Não! O fato de Fernando ser
negro não o torna nem mais nem menos habilitado intelectualmente para falar de
cotas. O fato de ser gay não o torna nem mais nem menos habilitado
intelectualmente para falar de diversidade sexual. O fato de ser pobre não o
torna nem mais nem menos habilitado intelectualmente para falar das políticas
de distribuição de renda.
Fernando fala sobre cada uma
dessas coisas como indivíduo que está no mundo, debatendo políticas públicas, e
não aceita que o condenem a um nicho da militância.

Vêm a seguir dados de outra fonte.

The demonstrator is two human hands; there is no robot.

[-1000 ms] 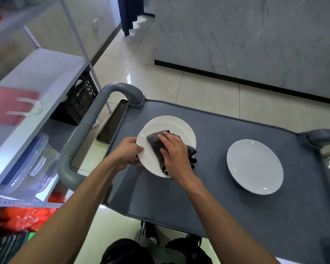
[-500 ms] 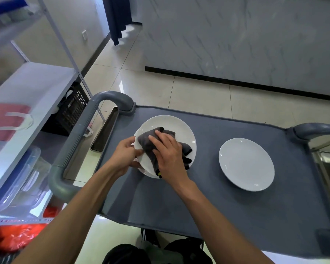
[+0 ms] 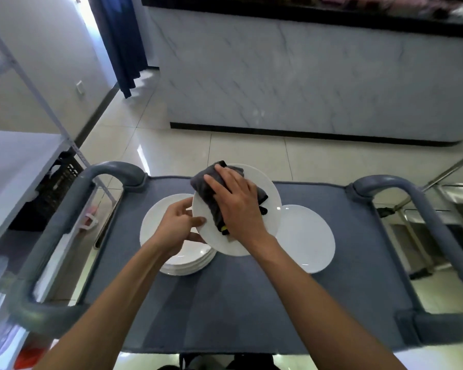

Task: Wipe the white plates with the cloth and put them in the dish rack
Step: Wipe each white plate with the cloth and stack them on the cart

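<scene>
From the head camera, a white plate (image 3: 265, 198) is lifted above the grey cart top (image 3: 251, 303), tipped a little, and sits just in front of both hands. The left hand (image 3: 178, 227) pinches the plate's near left edge, thumb on top. The right hand (image 3: 237, 206) lies flat on a dark cloth (image 3: 205, 186) and presses it onto the plate's face. The plate is round, so it has no long side.

Under and left of the held plate is a stack of plates (image 3: 182, 260). Right of the held plate lies a single plate (image 3: 308, 239), flat on the cart.

The plates look smooth, hard and shiny. The cloth looks soft and folded. No dish rack can be told for sure here. Right of the cart is a shiny metal frame (image 3: 422, 236), nearer the right arm.
</scene>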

Afinal, os jornalistas
branquinhos da esquerda chique aprenderam que gente como ele tem é de estar em
movimento social do PT. Que ousadia um negro pobre e gay ser aquilo que eles
próprios não são: um liberal!!!
O rapaz dá um nó na cabeça da
turma. Afinal, eles são esquerdistas pensando justamente em pessoas como
Fernando. É um horror que um negro gay e pobre não deixe os branquinhos de boa
consciência esmagá-lo com a sua mão piedosa! É um absurdo que um negro gay e
pobre não vá procurar a proteção de Guilherme Boulos, o branco bem-nascido de
esquerda, que vai render os seus ditos sem-teto aos pés de Dilma na
quarta-feira.
Caramba! Essa gente toda
gostaria de ensinar Fernando a ser um bom negro, um bom gay e um bom pobre.
Há algo de profundamente novo
e auspicioso no país quando Fernando Holiday fala. E há algo de profundamente
errado com a imprensa quando não percebe isso.
Eu me despedi de Fernando
naquele domingo assim: “Eu quero votar em você para vereador, pouco importa o
partido em que você esteja”. Nem sei se ele tem um. Nem sei se vai se candidatar.
Mas eu gostaria muito de votar nele.
Acordem, Carolinas! O mundo
está passando na janela, e só os partidários de Chico Buarque não veem.